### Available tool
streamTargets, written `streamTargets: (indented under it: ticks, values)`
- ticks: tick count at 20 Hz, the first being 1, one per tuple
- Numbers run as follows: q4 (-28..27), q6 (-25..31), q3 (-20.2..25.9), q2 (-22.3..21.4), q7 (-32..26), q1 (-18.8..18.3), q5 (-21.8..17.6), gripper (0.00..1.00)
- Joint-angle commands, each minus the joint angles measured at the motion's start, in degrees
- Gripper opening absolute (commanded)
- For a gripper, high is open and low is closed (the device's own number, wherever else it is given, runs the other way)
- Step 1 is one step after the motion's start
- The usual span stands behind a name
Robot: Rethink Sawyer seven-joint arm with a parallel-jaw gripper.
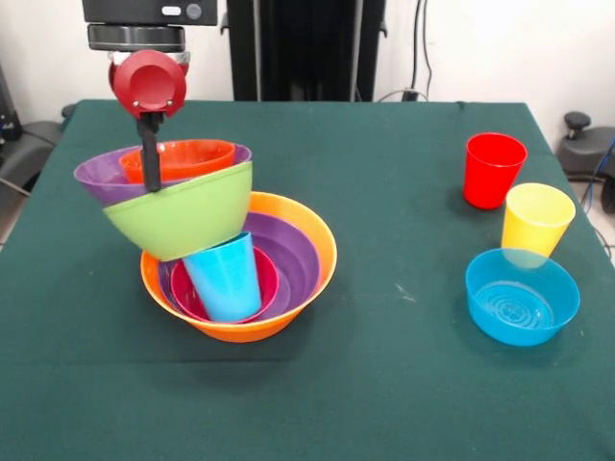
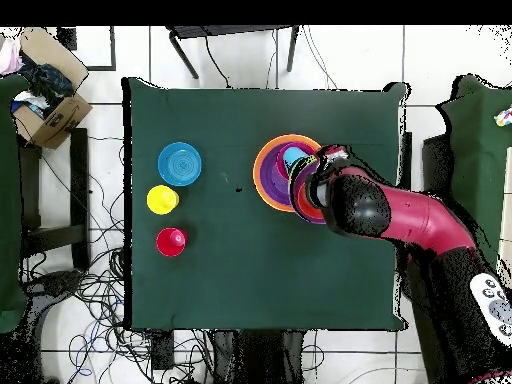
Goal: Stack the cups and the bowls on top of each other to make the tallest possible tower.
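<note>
The tower's base is the large orange bowl (image 1: pixel 312 245), holding a purple bowl (image 1: pixel 288 252), a small pink-red bowl (image 1: pixel 267 280) and the blue cup (image 1: pixel 226 274). A lime green bowl (image 1: pixel 187 216) leans tilted on the blue cup, with the second purple bowl (image 1: pixel 96 178) and the small orange bowl (image 1: pixel 187 156) nested in it. My gripper (image 1: pixel 151 178) comes down from above and is shut on that purple bowl's near rim. The red cup (image 1: pixel 493 168), yellow cup (image 1: pixel 536 216) and small blue bowl (image 1: pixel 522 295) stand apart at the right.
The green table (image 1: pixel 384 384) ends close behind the tower at the robot's pedestal. In the overhead view my arm (image 2: pixel 400 215) covers part of the tower (image 2: pixel 270 170); the blue bowl (image 2: pixel 180 163), yellow cup (image 2: pixel 162 199) and red cup (image 2: pixel 171 241) stand in a line at the left.
</note>
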Motion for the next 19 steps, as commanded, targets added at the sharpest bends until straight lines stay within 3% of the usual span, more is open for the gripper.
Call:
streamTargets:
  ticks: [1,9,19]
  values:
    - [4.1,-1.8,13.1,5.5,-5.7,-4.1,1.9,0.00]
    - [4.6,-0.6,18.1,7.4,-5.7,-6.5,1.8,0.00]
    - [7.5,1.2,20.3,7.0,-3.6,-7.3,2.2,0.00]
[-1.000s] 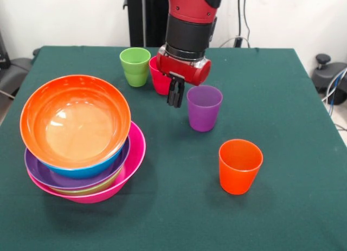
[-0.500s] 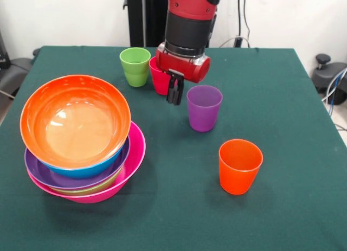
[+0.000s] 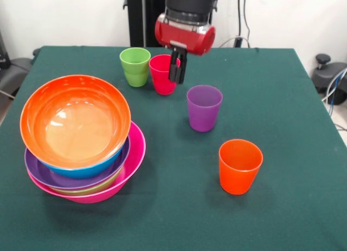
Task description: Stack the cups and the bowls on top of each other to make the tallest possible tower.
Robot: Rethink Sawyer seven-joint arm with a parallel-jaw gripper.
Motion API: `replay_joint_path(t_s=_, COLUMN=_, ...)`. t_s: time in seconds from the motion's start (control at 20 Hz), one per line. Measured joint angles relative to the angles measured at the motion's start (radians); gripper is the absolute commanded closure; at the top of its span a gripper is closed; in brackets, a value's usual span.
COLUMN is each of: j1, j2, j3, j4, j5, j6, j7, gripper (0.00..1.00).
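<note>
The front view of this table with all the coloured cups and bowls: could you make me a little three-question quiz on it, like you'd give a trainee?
1. True or false: the orange bowl sits on top of the pile of bowls.
2. How many cups stand on the green table?
A) two B) four C) six
3. Fill in: the cup nearest the camera is ____.

Key
1. True. It sits above blue, purple and pink bowls.
2. B: the green cup, the red cup, the purple cup and the orange cup.
3. Orange. None of the cups is on the pile yet, and the hand hangs empty by the red cup.
</note>
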Motion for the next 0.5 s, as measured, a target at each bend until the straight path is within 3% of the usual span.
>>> replay_joint_path(t_s=0.5, j1=-0.002, j2=-0.045, j3=0.006, j4=0.001, j5=0.000, j6=0.008, j7=0.000, gripper=1.00)
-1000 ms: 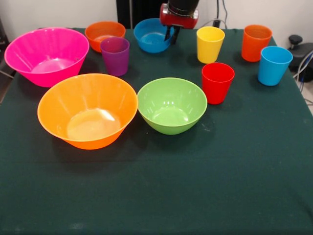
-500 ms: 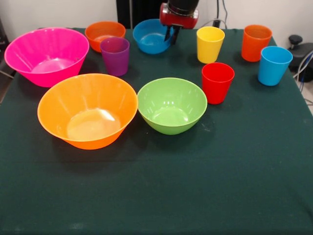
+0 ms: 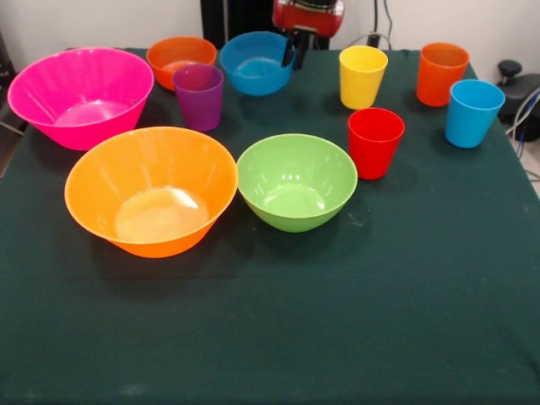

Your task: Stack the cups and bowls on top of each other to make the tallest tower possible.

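Observation:
My gripper [image 3: 294,54] hangs at the top of the front view, shut on the right rim of the small blue bowl [image 3: 251,66], which looks tilted and slightly raised. Left of it sit the small orange bowl [image 3: 175,56] and the purple cup [image 3: 199,97]. The large pink bowl [image 3: 80,94] is at far left. The large orange bowl [image 3: 152,190] and the medium green bowl [image 3: 295,181] stand side by side mid-table. On the right stand the yellow cup [image 3: 362,76], red cup [image 3: 375,142], orange cup [image 3: 441,73] and light blue cup [image 3: 472,112], all upright and apart.
A dark green cloth [image 3: 337,321] covers the table, with a wide bare stretch along the near side. Cables and a black object [image 3: 519,89] lie beyond the right edge.
The gripper has risen and shifted slightly left, and the blue bowl has moved left and up with it. Everything else has stayed put.

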`<state>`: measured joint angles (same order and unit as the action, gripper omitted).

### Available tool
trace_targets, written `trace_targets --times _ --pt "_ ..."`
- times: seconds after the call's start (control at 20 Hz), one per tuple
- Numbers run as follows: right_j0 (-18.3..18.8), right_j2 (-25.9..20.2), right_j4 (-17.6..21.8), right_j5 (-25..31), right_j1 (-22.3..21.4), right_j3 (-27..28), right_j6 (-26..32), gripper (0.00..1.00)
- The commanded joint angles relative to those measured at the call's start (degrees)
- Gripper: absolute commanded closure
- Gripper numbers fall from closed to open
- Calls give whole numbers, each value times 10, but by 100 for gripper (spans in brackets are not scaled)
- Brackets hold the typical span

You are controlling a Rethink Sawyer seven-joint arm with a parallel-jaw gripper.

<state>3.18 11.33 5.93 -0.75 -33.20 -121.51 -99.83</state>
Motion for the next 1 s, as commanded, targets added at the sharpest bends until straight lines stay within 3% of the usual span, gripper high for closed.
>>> trace_targets --times 0.05,0.6,1.0 --pt "0 -53 -28 77 -88 -57 -110 100" --pt "18 -76 -20 -14 -70 -122 -140 100" --pt "4 -60 -7 -158 7 -168 -203 100"
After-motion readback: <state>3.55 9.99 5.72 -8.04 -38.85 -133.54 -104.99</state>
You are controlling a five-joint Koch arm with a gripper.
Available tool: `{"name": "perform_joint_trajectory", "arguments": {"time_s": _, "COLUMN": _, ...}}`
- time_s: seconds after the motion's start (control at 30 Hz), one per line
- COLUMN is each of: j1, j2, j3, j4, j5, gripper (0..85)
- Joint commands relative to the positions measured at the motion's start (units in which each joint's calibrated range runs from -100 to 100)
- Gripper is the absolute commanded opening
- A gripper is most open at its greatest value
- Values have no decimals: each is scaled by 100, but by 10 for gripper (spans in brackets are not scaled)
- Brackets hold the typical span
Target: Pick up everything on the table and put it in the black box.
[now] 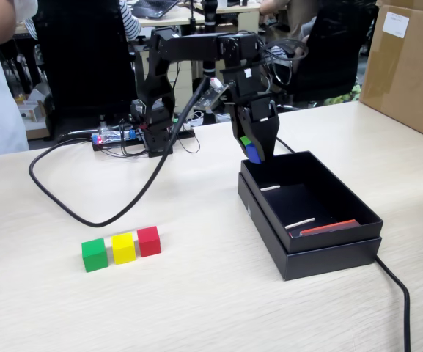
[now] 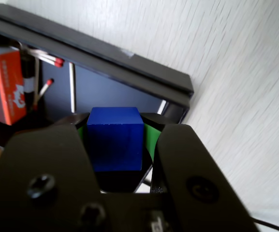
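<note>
My gripper (image 1: 253, 151) is shut on the blue cube (image 1: 254, 153) and holds it just above the far left corner of the black box (image 1: 336, 194). In the wrist view the blue cube (image 2: 115, 137) sits between the green-padded jaws of the gripper (image 2: 116, 133), over the box's rim (image 2: 129, 72). The green cube (image 1: 94, 254), yellow cube (image 1: 123, 248) and red cube (image 1: 149, 240) stand in a row on the beige table (image 1: 196, 293), left of the box.
Inside the box lie thin white sticks (image 1: 300, 222) and a flat red strip (image 1: 328, 226). A thick black cable (image 1: 86, 213) loops across the table from the arm's base. A brown carton (image 1: 409, 66) stands at the back right. A cable runs off the box's right front.
</note>
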Motion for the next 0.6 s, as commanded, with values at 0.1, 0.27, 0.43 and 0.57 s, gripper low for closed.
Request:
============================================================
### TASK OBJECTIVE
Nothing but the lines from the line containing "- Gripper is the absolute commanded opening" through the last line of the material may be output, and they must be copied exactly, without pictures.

### EXPECTED ANSWER
- Gripper is the absolute commanded opening
- A gripper is most open at its greatest value
- Values have no decimals: each is scaled by 100, but by 10 for gripper (spans in brackets are not scaled)
- Brackets hold the typical span
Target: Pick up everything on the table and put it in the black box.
[now] 
[now] 
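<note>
My gripper (image 1: 253, 151) is shut on the blue cube (image 1: 254, 153) and holds it just above the far left corner of the black box (image 1: 336, 194). In the wrist view the blue cube (image 2: 115, 137) sits between the green-padded jaws of the gripper (image 2: 116, 133), over the box's rim (image 2: 129, 72). The green cube (image 1: 94, 254), yellow cube (image 1: 123, 248) and red cube (image 1: 149, 240) stand in a row on the beige table (image 1: 196, 293), left of the box.
Inside the box lie thin white sticks (image 1: 300, 222) and a flat red strip (image 1: 328, 226). A thick black cable (image 1: 86, 213) loops across the table from the arm's base. A brown carton (image 1: 409, 66) stands at the back right. A cable runs off the box's right front.
</note>
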Motion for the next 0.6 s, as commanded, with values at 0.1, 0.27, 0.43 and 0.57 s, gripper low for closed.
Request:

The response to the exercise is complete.